Dauer des Klettersteigs: 1,5 bis 2 Stunden

„La Roumpo Quièu (schwarz)

(sehr schwierig bis extrem schwierig, TD – ED)

Dürfen wir vorstellen: the King of Saint-Julien! Man nennt ihn auch „leg burner“. Das hat sicherlich auch mit der Länge von 640 Metern zu tun. Gefühlt handelt es sich hierbei nämlich um reine Höhenmeter. Denn hier geht es oft einfach nur steil nach oben, immer schön an senkrechten Felswänden empor. Da können die Beine schon mal ins Zittern geraten. Hat man die Höhe erfolgreich überwunden, darf man über insgesamt zwei Nepalbrücken, eine Hängebrücke, sechs (!) Holzbalken und zwei Seile balancieren. Unter allen von ihnen – Ihr ahnt es schon – nichts. Höhe und gelegentliche Ausgesetztheit sollte einem also nichts ausmachen.

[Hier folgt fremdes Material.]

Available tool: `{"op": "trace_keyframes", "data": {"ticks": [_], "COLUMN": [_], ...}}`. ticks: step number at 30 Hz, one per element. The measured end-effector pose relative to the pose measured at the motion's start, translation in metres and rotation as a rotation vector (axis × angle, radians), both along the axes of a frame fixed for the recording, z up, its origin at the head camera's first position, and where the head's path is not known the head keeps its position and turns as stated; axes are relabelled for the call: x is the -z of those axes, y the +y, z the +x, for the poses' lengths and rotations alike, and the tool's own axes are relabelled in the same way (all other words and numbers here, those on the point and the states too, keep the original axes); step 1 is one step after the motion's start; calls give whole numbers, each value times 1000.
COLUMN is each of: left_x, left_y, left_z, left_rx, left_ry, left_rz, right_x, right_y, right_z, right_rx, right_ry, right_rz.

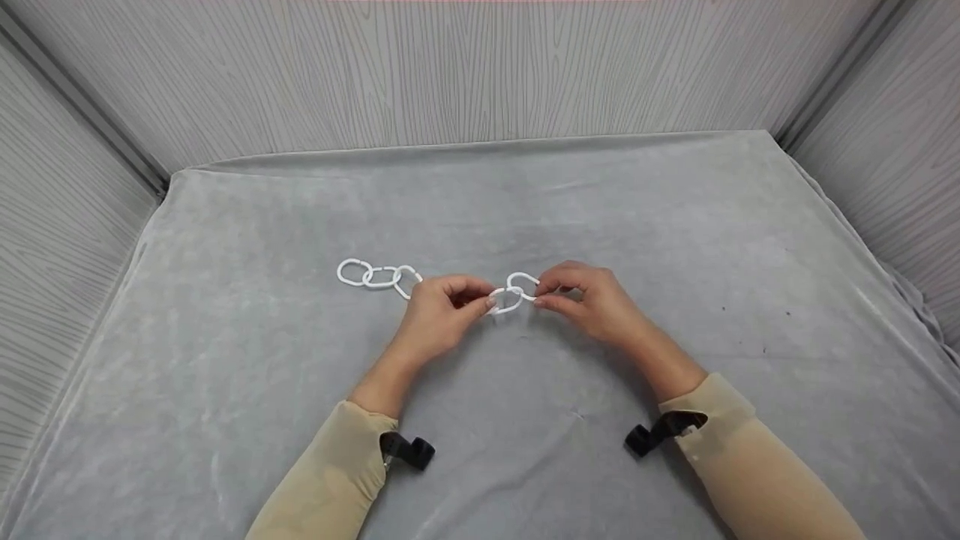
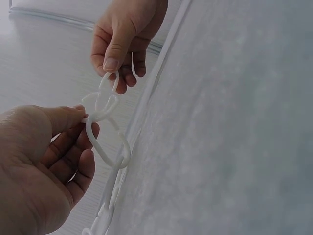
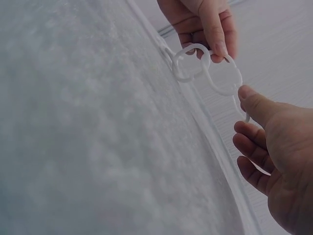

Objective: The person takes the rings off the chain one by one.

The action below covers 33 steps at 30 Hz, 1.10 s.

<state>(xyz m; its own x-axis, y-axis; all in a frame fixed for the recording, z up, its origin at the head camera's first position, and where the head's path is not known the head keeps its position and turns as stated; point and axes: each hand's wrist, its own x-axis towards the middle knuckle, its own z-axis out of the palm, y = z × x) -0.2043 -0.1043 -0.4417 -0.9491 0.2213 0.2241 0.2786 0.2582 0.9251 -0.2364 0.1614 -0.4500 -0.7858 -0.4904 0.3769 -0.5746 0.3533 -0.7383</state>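
Note:
A chain of white oval links (image 1: 382, 286) runs from the left part of the cloth toward both hands. The left hand (image 1: 442, 315) pinches one link (image 1: 519, 303) between thumb and forefinger. Against its right side, the right hand (image 1: 596, 304) pinches the end link (image 1: 517, 274) with thumb and fingers; these two links are hooked through each other. In the left wrist view, another link (image 2: 92, 139) hangs beneath the left fingertips and joins the rest of the chain. The left hand covers the chain's middle in the head view.
Grey cloth (image 1: 525, 435) covers the table, with some creases and a few dark specks at the right. Pale wood-patterned panels (image 1: 465, 75) stand behind and on both sides. Each wrist carries a black camera mount (image 1: 409, 452).

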Motion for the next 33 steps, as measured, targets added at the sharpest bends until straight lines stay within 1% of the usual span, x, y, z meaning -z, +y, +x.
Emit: {"op": "trace_keyframes", "data": {"ticks": [7,12,17,26,33], "left_x": [0,-1,-2,-1,0], "left_y": [2,4,4,5,4], "left_z": [1,2,3,2,3], "left_rx": [3,12,4,2,2], "left_ry": [-13,-22,-26,-25,-31], "left_rz": [-3,-4,-34,-39,-51], "right_x": [1,0,1,-1,0], "right_y": [-1,-2,-3,-6,-7], "right_z": [1,2,2,4,4], "right_rx": [-6,-1,-7,-24,-30], "right_ry": [37,61,92,185,227], "right_rz": [2,13,21,48,71]}}
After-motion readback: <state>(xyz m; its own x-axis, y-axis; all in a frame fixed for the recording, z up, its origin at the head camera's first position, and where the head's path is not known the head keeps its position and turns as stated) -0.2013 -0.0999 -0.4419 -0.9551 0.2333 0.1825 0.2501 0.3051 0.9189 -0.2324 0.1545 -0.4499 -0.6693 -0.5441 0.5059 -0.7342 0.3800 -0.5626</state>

Wer fit genug ist, kann sich etwa in der Mitte des Klettersteigs für eine athletische Variante entscheiden, wer sich das nicht zutraut, kann diese umgehen.

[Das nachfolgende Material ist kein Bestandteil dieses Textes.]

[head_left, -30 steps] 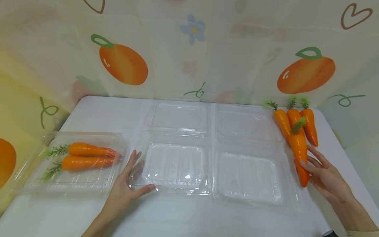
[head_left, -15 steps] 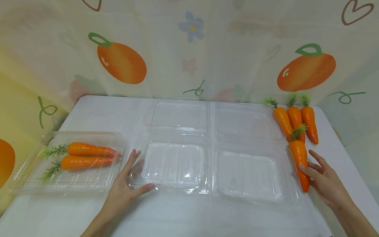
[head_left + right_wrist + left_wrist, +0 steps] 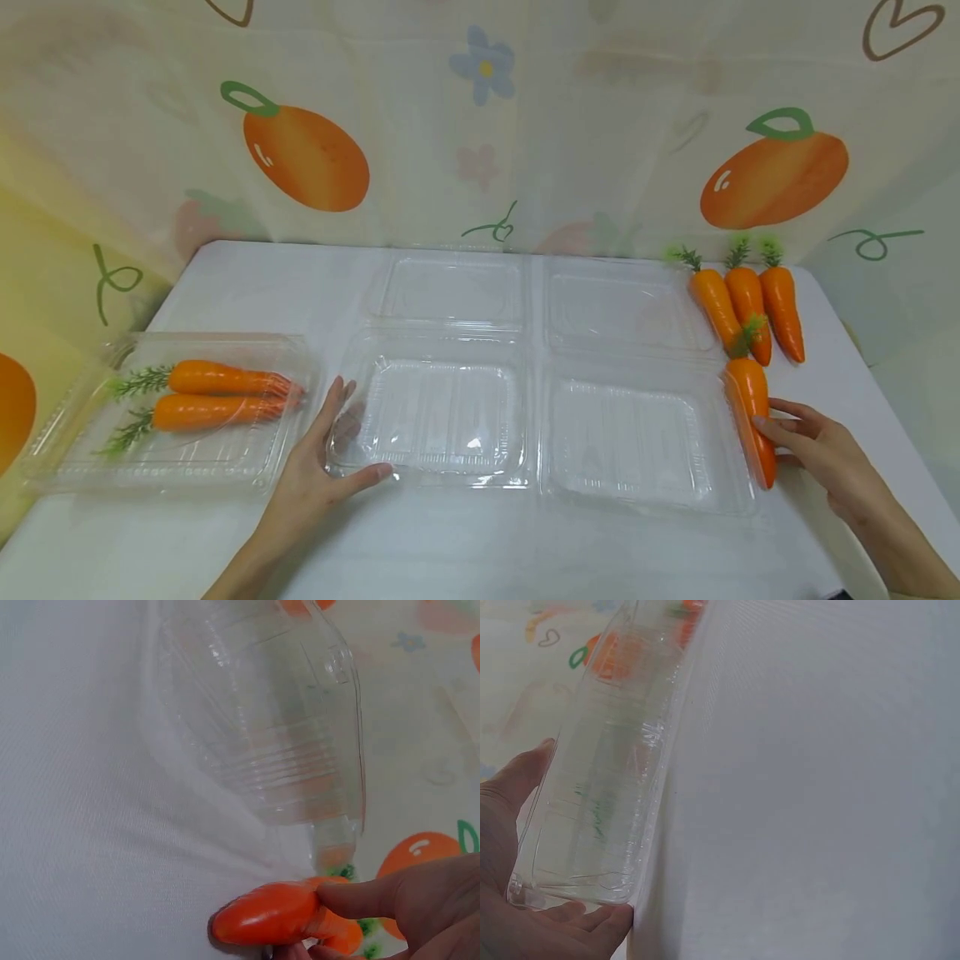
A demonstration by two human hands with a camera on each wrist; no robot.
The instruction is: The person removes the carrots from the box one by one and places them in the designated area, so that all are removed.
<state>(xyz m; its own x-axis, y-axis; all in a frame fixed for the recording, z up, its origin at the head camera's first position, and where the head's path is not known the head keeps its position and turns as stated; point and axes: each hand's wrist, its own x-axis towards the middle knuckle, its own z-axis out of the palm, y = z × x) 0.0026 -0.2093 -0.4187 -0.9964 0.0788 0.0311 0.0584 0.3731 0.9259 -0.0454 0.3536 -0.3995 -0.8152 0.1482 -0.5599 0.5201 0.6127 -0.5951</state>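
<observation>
My right hand [image 3: 813, 446] pinches an orange toy carrot [image 3: 748, 400] between thumb and fingers, right at the right edge of a clear plastic clamshell box [image 3: 630, 442]. Its green top points away from me, and its tip shows large in the right wrist view, where my right thumb [image 3: 367, 896] lies along its side. Around the front left corner of another open clamshell box [image 3: 442, 479] my left hand [image 3: 318, 475] is spread. The thumb touches the front rim while the fingers lie along the left side. The left wrist view has this hand at the corner of the clear box [image 3: 592, 825].
Three more carrots [image 3: 782, 312] lie side by side at the back right corner of the table [image 3: 450, 550]. On the left, a closed clear box [image 3: 82, 467] holds two carrots [image 3: 217, 412]. Both open boxes have lids [image 3: 453, 292] folded back towards the printed curtain [image 3: 420, 167].
My right hand has drawn the carrot towards me, off the other carrots, then slightly left to the box's edge. My left hand has stayed at its corner.
</observation>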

Dauer des Klettersteigs: 2,5 bis 3 Stunden

Keine Angst vor Höhe: La Roumpo Quièu fordert heraus

„La Tihousso“ (rot)

(schwierig, D)

Unserer Meinung nach „the Queen“ unter den vier Klettersteigen. Das Hinweisschild zu Anfang spricht von ihm als „the tough“. Auch hier geht es los mit einer senkrechten Felswand, die man zunächst ordentlich in die Höhe klettert, dann im Quergang überwinden muss. Darauf folgt sofort die Tyrolienne. Achtung! Man kann diese nicht umgehen! Die Seilbahn ist ordentlich hoch und überwindet eine lange Strecke über dem Abgrund. Ihr solltet Euch also sicher sein, dass Ihr das aushaltet, bevor Ihr in den Klettersteig einsteigt. Auch der Rest der Route bleibt spannend: Es gibt insgesamt drei Seilbrücken, eine Nepalbrücke und einen Holzbalken – und das alles in enormer Höhe bis hinauf zum Gipfelkreuz. Schwindelfreiheit ist also ein absolutes Muss. Insgesamt misst der Klettersteig 440 Meter.

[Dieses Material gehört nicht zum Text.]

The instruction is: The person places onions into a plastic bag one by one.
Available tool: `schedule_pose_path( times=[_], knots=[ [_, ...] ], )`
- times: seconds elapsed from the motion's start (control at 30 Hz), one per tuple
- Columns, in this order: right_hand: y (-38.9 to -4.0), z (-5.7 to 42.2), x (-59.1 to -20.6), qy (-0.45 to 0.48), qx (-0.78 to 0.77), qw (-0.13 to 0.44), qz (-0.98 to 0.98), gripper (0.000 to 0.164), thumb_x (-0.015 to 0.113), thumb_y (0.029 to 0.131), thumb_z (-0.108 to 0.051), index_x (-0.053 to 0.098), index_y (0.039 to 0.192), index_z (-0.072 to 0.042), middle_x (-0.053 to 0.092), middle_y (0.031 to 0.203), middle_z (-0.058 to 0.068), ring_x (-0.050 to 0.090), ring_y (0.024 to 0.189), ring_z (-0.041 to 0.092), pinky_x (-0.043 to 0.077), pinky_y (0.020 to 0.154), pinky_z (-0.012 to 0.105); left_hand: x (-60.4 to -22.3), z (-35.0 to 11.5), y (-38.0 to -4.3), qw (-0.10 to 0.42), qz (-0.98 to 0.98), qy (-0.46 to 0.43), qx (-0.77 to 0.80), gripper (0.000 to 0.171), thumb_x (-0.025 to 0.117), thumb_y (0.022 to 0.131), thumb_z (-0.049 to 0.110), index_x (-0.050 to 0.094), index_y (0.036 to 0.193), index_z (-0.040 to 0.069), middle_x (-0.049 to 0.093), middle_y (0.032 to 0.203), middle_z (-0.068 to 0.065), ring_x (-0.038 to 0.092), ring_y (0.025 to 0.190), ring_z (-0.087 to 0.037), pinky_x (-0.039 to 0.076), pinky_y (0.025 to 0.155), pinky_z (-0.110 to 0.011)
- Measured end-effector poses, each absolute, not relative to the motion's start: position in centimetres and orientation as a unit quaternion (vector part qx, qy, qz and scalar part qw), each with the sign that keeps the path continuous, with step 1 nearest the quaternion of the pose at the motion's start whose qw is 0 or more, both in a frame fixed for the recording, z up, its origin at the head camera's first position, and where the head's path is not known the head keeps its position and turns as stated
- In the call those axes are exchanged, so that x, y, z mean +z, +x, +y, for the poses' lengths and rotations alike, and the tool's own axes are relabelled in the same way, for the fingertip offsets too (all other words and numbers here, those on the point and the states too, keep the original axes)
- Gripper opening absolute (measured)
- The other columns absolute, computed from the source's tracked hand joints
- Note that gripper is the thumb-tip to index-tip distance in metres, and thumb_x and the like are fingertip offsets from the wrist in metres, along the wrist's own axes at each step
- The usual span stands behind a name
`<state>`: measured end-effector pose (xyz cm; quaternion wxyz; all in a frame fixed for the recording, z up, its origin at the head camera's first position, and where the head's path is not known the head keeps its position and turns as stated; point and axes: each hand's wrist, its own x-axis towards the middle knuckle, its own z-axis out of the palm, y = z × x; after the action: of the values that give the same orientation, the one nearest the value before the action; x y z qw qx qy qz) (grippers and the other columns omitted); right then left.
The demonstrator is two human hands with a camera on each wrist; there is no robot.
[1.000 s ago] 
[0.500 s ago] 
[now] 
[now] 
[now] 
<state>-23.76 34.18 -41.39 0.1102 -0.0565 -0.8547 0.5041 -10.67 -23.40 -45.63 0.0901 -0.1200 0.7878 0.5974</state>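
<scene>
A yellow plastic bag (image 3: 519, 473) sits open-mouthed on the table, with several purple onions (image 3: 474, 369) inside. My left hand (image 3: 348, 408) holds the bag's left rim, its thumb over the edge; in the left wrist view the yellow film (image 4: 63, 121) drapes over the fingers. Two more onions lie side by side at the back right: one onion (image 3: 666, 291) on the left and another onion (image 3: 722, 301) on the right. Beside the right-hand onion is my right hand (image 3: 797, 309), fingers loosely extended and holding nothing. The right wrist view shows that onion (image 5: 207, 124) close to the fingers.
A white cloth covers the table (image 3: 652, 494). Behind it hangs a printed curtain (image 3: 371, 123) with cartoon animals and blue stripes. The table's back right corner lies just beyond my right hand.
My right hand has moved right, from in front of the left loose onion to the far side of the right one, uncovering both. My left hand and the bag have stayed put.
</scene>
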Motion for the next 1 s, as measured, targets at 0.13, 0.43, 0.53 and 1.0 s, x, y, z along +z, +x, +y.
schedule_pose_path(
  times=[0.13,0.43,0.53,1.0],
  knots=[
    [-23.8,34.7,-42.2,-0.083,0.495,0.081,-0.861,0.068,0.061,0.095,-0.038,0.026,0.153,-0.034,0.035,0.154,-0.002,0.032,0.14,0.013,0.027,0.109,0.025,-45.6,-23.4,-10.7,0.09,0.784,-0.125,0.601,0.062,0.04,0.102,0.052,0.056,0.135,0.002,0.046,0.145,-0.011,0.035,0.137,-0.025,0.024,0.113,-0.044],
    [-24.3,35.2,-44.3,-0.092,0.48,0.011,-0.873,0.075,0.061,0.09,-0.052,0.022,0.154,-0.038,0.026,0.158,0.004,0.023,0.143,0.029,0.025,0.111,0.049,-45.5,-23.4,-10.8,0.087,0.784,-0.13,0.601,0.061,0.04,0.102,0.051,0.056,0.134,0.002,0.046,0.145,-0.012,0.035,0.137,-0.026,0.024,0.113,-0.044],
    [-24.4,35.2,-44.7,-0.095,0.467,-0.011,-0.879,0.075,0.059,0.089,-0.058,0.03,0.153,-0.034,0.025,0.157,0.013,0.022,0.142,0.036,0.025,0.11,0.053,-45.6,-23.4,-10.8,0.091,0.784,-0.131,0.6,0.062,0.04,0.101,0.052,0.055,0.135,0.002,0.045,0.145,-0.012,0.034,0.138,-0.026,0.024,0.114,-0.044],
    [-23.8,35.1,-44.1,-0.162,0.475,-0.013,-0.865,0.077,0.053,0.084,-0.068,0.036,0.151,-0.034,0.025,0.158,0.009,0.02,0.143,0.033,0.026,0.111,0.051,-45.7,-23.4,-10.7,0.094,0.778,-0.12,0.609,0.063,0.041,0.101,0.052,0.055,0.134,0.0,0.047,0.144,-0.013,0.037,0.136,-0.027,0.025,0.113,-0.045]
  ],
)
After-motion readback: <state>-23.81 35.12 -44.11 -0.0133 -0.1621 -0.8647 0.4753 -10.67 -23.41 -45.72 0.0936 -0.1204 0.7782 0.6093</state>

Dauer des Klettersteigs: 1:45 bis 2:15 Stunden

Auf dem Weg zur Tyrolienne: La Tihousso

Abstieg

Ebenso wie die Einstiege sind auch die Abstiege von jedem der Klettersteige moderat. Teilweise geht es durch schattiges Gelände am Fuße des Berges entlang. Egal welchen Parkplatz Ihr gewählt habt, länger als 20 Minuten braucht ihr zurück nie.

Fazit

Der Rocher du Saint-Julien bietet Futter für mehrere Tage. Jeder der Klettersteige bringt seinen gewissen Reiz mit sich. Abgesehen von dem kleinen „La Pitchouno“ sollte man aber auf jeden Fall gut mit Höhe umgehen können. Man klebt bei den anderen drei Klettersteigen wirklich oft an senkrechten Wänden, die zuerst nach oben und dann nach unten kein Ende zu nehmen scheinen. Nehmt Euch genügend Zeit für eine Rast oben am Gipfelkreuz und genießt die herrliche Fernsicht über die Provence.

Tipps

Der Rocher du Saint-Julien ist nicht nur etwas für Klettersteigfans. Wer sich auch gerne beim Sportklettern austobt, ist hier ebenso gut aufgehoben. Auf der Rückseite des Berges befindet sich ein Klettergebiet mit mehr als 100 Routen in den Franzosengraden 3b bis 7b. Es gibt Routen, die bis zu 120 Meter lang sind und sich so hervorragend für Mehrseillängen eignen. Die Hanglage ist allerdings in südliche bis süd-westliche Richtung ausgelegt, es kann also ganz schön sonnig und warm werden.

Um den Berg herum bieten sich zudem zahlreiche Wanderwege an. Und wer nach all der Kletterei genug vom Fels hat, kann sich genüsslich in dem kleinen Ort Buis-les-Baronnies zurücklehnen. Die französische Kleinstadt mit nur rund 2.000 Einwohnern versprüht ein gelassenes Ambiente. Hier wird noch in aller Ruhe auf Bänken inmitten des Ortes gesessen und Rotwein getrunken. Dabei könnt Ihr Euch schon das nächste Ausflugsziel ausgucken: die über dem Tal thronende Chapelle Saint-Trophime mit einer großen Statue des Heiligen davor.